0. Name & Z-ID (5 pts)

The first cell of your notebook should be a markdown cell with a line for your name and a line for your Z-ID. If you wish to add other information (the assignment name, a description of the assignment), you may do so after these two lines.

1. Maximum Combat Power

We will compute the maximum combat power (MaxCP) method using dataframes, and find the Pokémon with the greatest MaxCP in each generation. You may use either polars or pandas (your choice) for data manipulation. Download and load the pokemon.json file as a pandas data frame; it is unchanged from Assignment 5 so if you still have it, you can use that same file.

a. Compute Combat Power (15 pts)

Again, the maximum combat power can be computed via information here for level 40 as:

Attack = 2 * round(attack^0.5 * sp_attack^0.5 + speed^0.5)
Defense = 2 * round(defense^0.5 * sp_defense^0.5 + speed^0.5)
Stamina = 2 * hp
MaxCP = (Attack + 15) * (Defense + 15)^0.5 * (Stamina + 15)^0.5 * 0.7903001^2 / 10

We wish to create a dataframe with a new column named max_cp that stores this computed value. Do this without loops. Remember that we can do computations with series (columns) in dataframes.

Hints:

Remember the with_columns and assign methods for polars and pandas, respectively.

b. Maximum Combat Power by Generation (10 pts)

Now, find the Pokémon with the greatest maximum combat power in each of the eight generations. Output the name of the pokemon along with it’s max_cp value.

Hints:

Instead of using a groupby, it may be easier to sort in decreasing order by max_cp, and find a way to locate the first of each generation.
In polars, the over modifier may be useful.
pl.unique and pd.drop_duplicates have a subset parameter to only consider duplicates based on a particular column.

2. Primary Types and Attack, Defense, & Speed

Now, let’s examine the breakdown of primary types and generations, in addition to attack, defense, and speed statistics. Again, you may use either polars or pandas for data manipulation.

Now, let’s group by the primary type, and examine the average values of each of attack, defense, and speed.

a Mean Values by Primary Type (10 pts)

Create a dataframe that groups by the primary type and computes the mean attack, defense, and speed for each primary type.

Hints

Remember there are shortcuts for aggregating multiple columns with the same aggregation function in both polars and pandas.
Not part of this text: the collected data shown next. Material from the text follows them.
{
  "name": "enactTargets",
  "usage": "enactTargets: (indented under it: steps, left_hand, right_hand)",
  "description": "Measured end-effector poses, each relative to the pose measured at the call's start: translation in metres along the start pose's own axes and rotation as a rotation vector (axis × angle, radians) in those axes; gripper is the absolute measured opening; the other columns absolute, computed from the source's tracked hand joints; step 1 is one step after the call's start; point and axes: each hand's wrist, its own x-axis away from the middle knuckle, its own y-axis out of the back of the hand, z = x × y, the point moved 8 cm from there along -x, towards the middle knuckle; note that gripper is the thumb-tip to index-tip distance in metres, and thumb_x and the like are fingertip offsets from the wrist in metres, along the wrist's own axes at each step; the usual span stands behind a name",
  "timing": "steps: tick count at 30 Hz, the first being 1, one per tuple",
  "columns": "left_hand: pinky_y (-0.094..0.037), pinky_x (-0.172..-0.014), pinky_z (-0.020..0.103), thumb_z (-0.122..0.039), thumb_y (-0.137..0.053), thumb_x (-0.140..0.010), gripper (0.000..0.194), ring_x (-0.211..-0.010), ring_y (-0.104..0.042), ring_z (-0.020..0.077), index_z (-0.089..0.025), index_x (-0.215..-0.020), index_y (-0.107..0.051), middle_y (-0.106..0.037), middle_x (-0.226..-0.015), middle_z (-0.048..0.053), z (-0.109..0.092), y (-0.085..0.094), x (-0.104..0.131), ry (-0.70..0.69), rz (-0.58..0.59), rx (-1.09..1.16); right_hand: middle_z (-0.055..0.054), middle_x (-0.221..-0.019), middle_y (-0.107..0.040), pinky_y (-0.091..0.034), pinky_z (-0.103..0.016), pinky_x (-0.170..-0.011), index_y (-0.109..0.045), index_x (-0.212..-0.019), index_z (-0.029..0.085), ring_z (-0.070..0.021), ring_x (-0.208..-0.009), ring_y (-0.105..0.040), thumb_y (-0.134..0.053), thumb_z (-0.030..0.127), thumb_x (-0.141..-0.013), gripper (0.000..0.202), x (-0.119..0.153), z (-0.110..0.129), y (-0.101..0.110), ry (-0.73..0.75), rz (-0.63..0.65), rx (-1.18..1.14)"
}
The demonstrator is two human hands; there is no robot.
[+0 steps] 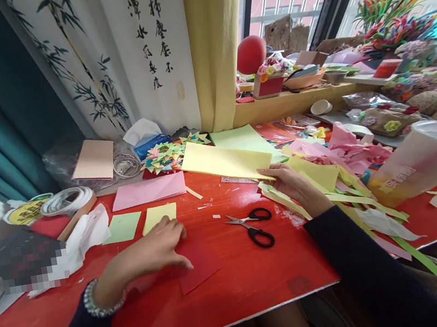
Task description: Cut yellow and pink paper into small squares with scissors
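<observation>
My right hand (291, 184) pinches the near right end of a long folded sheet of yellow paper (226, 160), which is raised at a slant over the red table. My left hand (156, 256) hovers low over the table, thumb and fingers apart, holding nothing that I can see. Just beyond its fingers lie a small yellow paper square (159, 215) and a green paper square (123, 227). A red paper piece (198, 271) rests beside the left thumb, hard to tell from the tabletop. Between my hands, scissors (251, 227) with black handles lie with blades slightly apart.
Folded pink paper (148, 190) and a heap of colourful paper stars (167, 156) sit behind. Light green sheets (240, 141) lie at the back. Paper scraps (346, 160) and a large plastic cup (421, 164) crowd the right. A tape roll (67, 201) is at left.
</observation>
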Motion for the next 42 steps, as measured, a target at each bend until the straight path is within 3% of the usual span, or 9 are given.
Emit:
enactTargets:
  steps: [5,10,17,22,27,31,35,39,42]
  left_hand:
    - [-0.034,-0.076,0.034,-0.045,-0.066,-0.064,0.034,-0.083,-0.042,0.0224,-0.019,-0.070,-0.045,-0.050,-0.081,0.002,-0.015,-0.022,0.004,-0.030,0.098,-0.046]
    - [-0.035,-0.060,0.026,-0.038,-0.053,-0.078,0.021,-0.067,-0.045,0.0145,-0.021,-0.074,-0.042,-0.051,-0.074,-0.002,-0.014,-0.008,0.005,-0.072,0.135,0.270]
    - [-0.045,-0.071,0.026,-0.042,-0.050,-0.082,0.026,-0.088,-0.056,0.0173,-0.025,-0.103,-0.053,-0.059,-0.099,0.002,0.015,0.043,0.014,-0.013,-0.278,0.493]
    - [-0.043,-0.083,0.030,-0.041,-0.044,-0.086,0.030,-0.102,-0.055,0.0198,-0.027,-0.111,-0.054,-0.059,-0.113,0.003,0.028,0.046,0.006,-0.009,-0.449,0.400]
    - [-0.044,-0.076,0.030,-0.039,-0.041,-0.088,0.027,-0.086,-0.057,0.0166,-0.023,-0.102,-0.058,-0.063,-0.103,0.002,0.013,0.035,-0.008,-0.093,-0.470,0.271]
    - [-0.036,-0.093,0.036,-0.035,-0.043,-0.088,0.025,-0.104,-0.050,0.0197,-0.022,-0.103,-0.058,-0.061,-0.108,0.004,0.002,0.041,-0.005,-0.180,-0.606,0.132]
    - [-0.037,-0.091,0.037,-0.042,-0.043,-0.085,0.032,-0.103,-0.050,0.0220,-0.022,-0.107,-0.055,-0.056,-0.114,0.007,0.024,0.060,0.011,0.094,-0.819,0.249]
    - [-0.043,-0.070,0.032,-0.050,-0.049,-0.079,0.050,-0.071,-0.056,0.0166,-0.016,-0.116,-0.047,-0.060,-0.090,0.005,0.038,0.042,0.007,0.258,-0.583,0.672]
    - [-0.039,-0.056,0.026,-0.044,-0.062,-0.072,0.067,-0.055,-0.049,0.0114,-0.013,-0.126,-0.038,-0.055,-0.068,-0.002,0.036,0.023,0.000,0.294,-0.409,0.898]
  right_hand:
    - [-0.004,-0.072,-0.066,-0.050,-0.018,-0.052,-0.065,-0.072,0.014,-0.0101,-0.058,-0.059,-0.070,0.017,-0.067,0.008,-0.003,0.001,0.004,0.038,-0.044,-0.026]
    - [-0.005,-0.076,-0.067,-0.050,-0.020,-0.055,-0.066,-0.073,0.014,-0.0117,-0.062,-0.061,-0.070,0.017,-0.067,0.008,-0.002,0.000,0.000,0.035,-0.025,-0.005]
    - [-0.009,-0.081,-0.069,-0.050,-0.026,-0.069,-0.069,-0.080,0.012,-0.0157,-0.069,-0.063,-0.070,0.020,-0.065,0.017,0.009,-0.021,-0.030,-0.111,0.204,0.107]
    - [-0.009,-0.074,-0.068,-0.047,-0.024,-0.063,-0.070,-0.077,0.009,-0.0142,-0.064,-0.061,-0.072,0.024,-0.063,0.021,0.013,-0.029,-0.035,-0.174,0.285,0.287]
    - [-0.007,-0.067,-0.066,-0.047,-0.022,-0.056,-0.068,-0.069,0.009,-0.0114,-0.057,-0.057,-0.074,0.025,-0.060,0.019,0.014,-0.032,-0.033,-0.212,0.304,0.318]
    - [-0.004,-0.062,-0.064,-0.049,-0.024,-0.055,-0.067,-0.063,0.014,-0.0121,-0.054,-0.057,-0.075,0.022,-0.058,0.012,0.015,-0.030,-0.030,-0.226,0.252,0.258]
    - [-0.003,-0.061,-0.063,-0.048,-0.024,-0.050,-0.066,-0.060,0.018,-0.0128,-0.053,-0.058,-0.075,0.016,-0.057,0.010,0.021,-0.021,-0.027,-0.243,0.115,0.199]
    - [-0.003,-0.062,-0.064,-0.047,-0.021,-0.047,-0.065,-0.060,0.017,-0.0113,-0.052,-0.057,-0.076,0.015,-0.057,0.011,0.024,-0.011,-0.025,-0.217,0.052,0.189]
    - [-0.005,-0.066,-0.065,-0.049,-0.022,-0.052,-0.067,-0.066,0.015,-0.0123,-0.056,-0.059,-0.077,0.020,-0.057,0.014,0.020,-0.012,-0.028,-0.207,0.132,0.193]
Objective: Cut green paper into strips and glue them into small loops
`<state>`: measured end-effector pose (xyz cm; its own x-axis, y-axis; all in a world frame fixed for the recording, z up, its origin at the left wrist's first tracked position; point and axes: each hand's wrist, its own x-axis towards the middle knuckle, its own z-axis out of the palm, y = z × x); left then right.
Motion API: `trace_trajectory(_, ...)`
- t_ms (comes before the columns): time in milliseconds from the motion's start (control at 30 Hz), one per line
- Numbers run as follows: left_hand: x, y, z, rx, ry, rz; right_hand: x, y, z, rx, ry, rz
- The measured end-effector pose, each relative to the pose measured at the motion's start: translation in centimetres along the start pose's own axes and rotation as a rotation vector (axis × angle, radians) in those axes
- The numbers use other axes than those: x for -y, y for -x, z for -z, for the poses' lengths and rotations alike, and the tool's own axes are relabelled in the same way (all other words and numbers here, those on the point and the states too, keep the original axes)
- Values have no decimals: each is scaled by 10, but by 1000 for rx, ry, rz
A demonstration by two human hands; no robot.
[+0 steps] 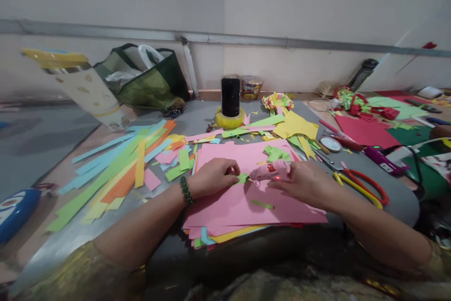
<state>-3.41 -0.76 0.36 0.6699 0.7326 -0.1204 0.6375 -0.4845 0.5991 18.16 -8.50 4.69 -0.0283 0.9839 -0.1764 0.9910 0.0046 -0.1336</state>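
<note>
My right hand (303, 183) is wrapped round a pink glue gun (271, 171), its nozzle pointing left. The tip is at a small green paper piece (243, 178) on a stack of pink sheets (225, 214). My left hand (216, 176) rests on the stack's left part, its fingertips pinched at that green piece. Behind the gun lies a crumpled green paper shape (276, 153). A thin green strip (262, 204) lies on the pink sheet nearer to me.
Coloured paper strips (116, 174) spread over the left side. A phone (230, 96) stands on a yellow tape roll (229, 119) at the back. Scissors (362, 188) and a purple device (385, 160) lie right. A tall cup (88, 92) stands back left.
</note>
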Motion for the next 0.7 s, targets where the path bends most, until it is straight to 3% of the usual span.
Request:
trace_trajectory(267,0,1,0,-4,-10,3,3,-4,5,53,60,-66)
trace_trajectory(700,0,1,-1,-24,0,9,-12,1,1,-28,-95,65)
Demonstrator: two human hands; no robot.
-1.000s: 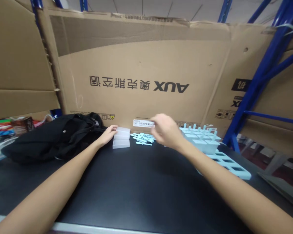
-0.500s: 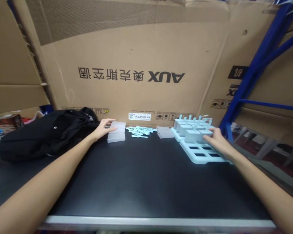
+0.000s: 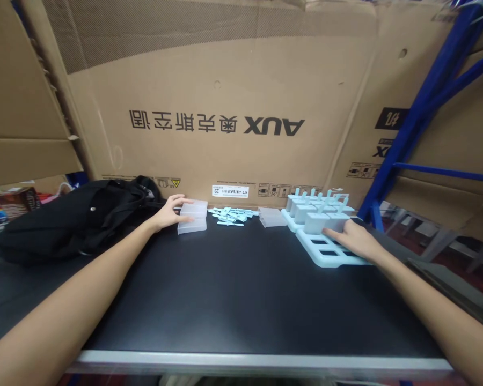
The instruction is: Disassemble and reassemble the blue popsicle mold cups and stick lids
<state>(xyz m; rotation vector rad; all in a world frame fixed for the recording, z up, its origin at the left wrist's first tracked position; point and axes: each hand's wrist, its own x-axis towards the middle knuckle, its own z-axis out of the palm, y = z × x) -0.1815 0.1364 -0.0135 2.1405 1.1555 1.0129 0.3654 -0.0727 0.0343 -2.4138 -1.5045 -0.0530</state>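
Observation:
My left hand [image 3: 168, 213] curls around the left edge of a frosted clear plastic box [image 3: 193, 225], thumb along its front and fingers at the back. Beside the box lies a pile of light-blue popsicle sticks [image 3: 233, 215]. On the right, my right hand [image 3: 356, 239] grips the near right cell of a light-blue popsicle mould [image 3: 316, 224], the thumb pressed to its front face; the other fingers are mostly hidden. Several cells with upright stick handles stand in a light-blue rack [image 3: 326, 261], whose near openings hold nothing. A second clear plastic piece [image 3: 271, 217] lies left of the mould.
A black bag [image 3: 76, 220] lies on the left of the black tabletop [image 3: 241, 300]. Behind stands a large cardboard sheet [image 3: 209, 80]. A blue metal post [image 3: 422, 102] rises at the right, and a metal strip [image 3: 265, 362] edges the near side.
My right hand has shifted slightly left along the near mould cells, its thumb now lower on the front. My left hand stays at the clear box almost unchanged.

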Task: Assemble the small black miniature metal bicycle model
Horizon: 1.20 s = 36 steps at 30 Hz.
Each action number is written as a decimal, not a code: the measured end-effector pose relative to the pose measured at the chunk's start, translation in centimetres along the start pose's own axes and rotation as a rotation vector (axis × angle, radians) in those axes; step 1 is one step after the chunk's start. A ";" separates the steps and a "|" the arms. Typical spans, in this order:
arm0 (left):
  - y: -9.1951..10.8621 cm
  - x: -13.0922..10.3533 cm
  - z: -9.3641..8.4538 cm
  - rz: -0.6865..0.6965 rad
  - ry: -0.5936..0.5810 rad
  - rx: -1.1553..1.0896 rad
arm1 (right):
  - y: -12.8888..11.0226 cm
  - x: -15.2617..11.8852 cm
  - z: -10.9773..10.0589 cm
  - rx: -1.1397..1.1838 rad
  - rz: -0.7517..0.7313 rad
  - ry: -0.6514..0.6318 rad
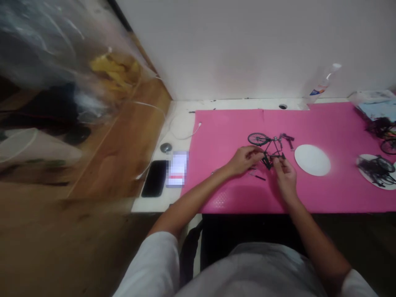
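A small black model bicycle (273,144) is held over the pink mat (229,136), its one visible wheel pointing to the far left. My left hand (246,160) has its thumb and fingers pinched on the frame from the left. From the right, my right hand (285,172) grips the bicycle's near side with thumb and fingertips. The parts between my fingers are too small and dark to tell apart. A thin screwdriver-like tool (258,176) lies on the mat just below the bicycle. Beside my right hand sits a white round plate (312,160).
At the right, another plate (365,170) bears dark bicycle parts (379,167). A clear bottle (324,84) stands by the wall. Two phones, one a black phone (154,178), lie left of the mat near a white cable (185,137). Plastic wrapping (46,37) is blurred at far left.
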<state>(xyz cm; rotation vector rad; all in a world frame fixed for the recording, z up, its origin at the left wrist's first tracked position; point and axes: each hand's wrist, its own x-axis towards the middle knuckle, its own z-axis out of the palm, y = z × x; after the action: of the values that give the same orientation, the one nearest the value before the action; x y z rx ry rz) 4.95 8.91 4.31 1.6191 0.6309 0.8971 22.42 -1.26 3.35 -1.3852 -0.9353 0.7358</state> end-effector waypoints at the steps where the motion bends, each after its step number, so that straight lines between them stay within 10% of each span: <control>1: -0.2 0.1 0.2 0.023 0.019 0.006 | -0.1 0.3 0.4 0.006 0.005 -0.003; 11: -2.8 -1.7 -1.3 0.102 0.299 0.208 | -0.6 4.8 3.9 -0.268 -0.262 -0.222; 22: -3.3 -1.1 -2.9 0.108 0.516 0.385 | -0.4 13.0 1.7 -0.531 -0.535 -0.421; 36: -4.2 -0.2 -4.6 0.132 0.602 0.299 | 2.7 10.3 4.0 -0.863 -0.677 -0.697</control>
<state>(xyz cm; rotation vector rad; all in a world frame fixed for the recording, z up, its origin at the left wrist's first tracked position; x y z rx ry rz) 1.28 12.36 0.63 1.6636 1.1242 1.4653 23.99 9.91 1.65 -1.3654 -2.3263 0.2581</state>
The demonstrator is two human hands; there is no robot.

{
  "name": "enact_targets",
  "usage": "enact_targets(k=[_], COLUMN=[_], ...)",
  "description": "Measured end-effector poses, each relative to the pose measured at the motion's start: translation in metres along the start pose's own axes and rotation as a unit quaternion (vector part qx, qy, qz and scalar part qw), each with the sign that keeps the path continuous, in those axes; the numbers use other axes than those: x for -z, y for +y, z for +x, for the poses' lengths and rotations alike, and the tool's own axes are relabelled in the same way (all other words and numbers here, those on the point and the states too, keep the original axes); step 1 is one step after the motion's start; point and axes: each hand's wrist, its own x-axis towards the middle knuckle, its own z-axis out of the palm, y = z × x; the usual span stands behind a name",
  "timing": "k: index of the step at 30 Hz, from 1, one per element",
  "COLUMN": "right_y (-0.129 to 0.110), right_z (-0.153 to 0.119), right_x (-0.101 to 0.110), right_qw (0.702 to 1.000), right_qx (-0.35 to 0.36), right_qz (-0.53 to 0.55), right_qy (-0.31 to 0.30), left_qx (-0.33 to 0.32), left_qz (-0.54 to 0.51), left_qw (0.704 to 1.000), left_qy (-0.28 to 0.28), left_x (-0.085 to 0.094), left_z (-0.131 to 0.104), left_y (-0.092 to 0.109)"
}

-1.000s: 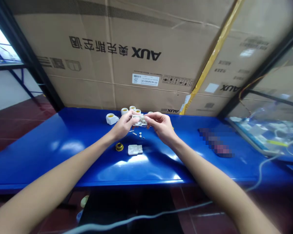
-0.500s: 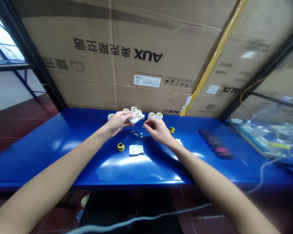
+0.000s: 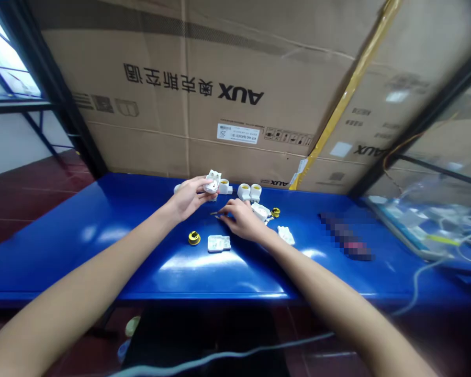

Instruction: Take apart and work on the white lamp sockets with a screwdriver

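My left hand (image 3: 192, 196) grips a white plastic housing (image 3: 213, 180), tilted up above the table with its inner side showing. My right hand (image 3: 241, 219) is low over the blue table, thumb and fingertips pinched at a small metal strip (image 3: 217, 217). Just beyond those fingertips lies another thin metal strip (image 3: 213, 213). Nearer the table's front sits a flat white plastic shell (image 3: 219, 243), with a round yellow-and-black part (image 3: 194, 238) to its left. Behind my right hand rests a white plastic piece (image 3: 260, 211), partly covered by it.
Round white sockets with yellow insides (image 3: 244, 191) stand along the back, before a big cardboard box (image 3: 160, 131). Right of my right hand are another white shell (image 3: 286, 235) and yellow part (image 3: 275, 212). A blurred dark object (image 3: 345, 235) and a tray (image 3: 408, 225) lie farther right.
My right hand has come down and left to the metal strips. My left hand has turned the white housing more upright and moved it slightly left.
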Motion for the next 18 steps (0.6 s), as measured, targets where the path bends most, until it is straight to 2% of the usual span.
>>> enact_targets(k=[7,11,13,16,18], right_y=[0.001,0.007,0.012,0.019,0.021], right_z=[0.002,0.001,0.001,0.001,0.001], right_x=[-0.005,0.0,0.004,0.01,0.012], right_qw=[1.0,0.999,0.997,0.994,0.993], right_qx=[-0.006,-0.027,-0.04,-0.055,-0.057], right_qz=[0.003,0.013,0.027,0.052,0.066], right_qy=[0.001,0.03,0.052,0.078,0.086], left_qx=[0.01,0.036,0.038,0.007,-0.022], left_qz=[0.028,0.058,0.107,0.268,0.411], left_qw=[1.0,0.998,0.993,0.962,0.91], left_qy=[-0.01,-0.014,-0.026,-0.047,-0.05], left_x=[-0.004,0.0,0.003,0.009,0.012], left_z=[-0.004,-0.003,-0.003,-0.003,-0.001], left_y=[0.001,0.003,0.004,0.005,0.006])
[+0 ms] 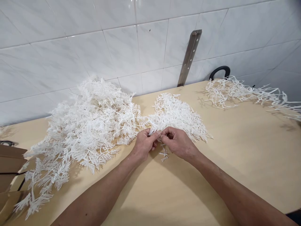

b. Melt/Unpivot the Dataframe (5 pts)

Next, melt/unpivot this data to put it into a long format with three columns: primary_type, variable, and value, where variable is one of attack, defense, or speed, and value is the corresponding mean value.

Hints

Check the documentation if you do not remember which columns to identify in the melt/unpivot operation.

c. Bar Chart (10 pts)

Using seaborn, matplotlib, or via pandas’ plotting routines, create a grouped bar chart that shows the mean attack, defense, and speed for each primary type. Set the figure size wider to improve the visualization. Include a legend and make sure the axes are properly labeled.

With either pandas or polars, seaborn’s barplot is the most straightforward solution. Use the penguins grouped by sex as a guide.

If you are using pandas, you can use its built-in plot method (which uses matplotlib) to create the grouped bar chart, but you will want to go back to the unmelted version of the dataset. Make sure the rows are primary types and the columns are the three statistics.

If you use polars, you can use to_pandas to convert to pandas and use its plot facilities as described above, but you can do this directly via matplotlib, although this is much more involved. You will receive extra credit for doing it this way. The easiest way to draw a grouped bar chart is to draw three different bar charts, one for each statistic, but with proper offsets for the x positions. Your loop body should be a call to pyplot. The offset calculation is a bit tricky so here is a starting structure for how this works:

import matplotlib.pyplot as plt

# convert the category to a number for offsets
df = df.with_columns(
    pl.col("primary_type").cast(pl.Categorical).cast(pl.UInt32).alias("primary_num")
)
for i, col in enumerate(["attack", "defense", "speed"]):
    df_offset = df.with_columns((pl.col("primary_num") * 2 + (i - 1) / 2).alias("offset"))
    plt.bar(
        ...,
        data=df_offset
    )
# other calls for legend, labels

Hints:

You can use the width property to control the amount of whitespace between bars.

d. Scatterplot (15 pts)

From the bar chart, we think there may be a negative correlation between attack and defense averages versus speed averages. Using the grouped data from Part a, and then add the attack and defense means together to create a new column. Using matplotlib directly (seaborn and pandas are not allowed), plot this new column versus the speed column. Label the axes appropriately. You should see one significant outlier with respect to the negative correlation. Using values from the visualization, write a filter operation to identify the primary type of this outlier. (You should be able to estimate the values from the plot axes to construct a filter.)

Hints:

The data kwarg version of the matplotlib plotting functions may be easiest to use with dataframes.
Remember the with_columns and assign methods for polars and pandas, respectively.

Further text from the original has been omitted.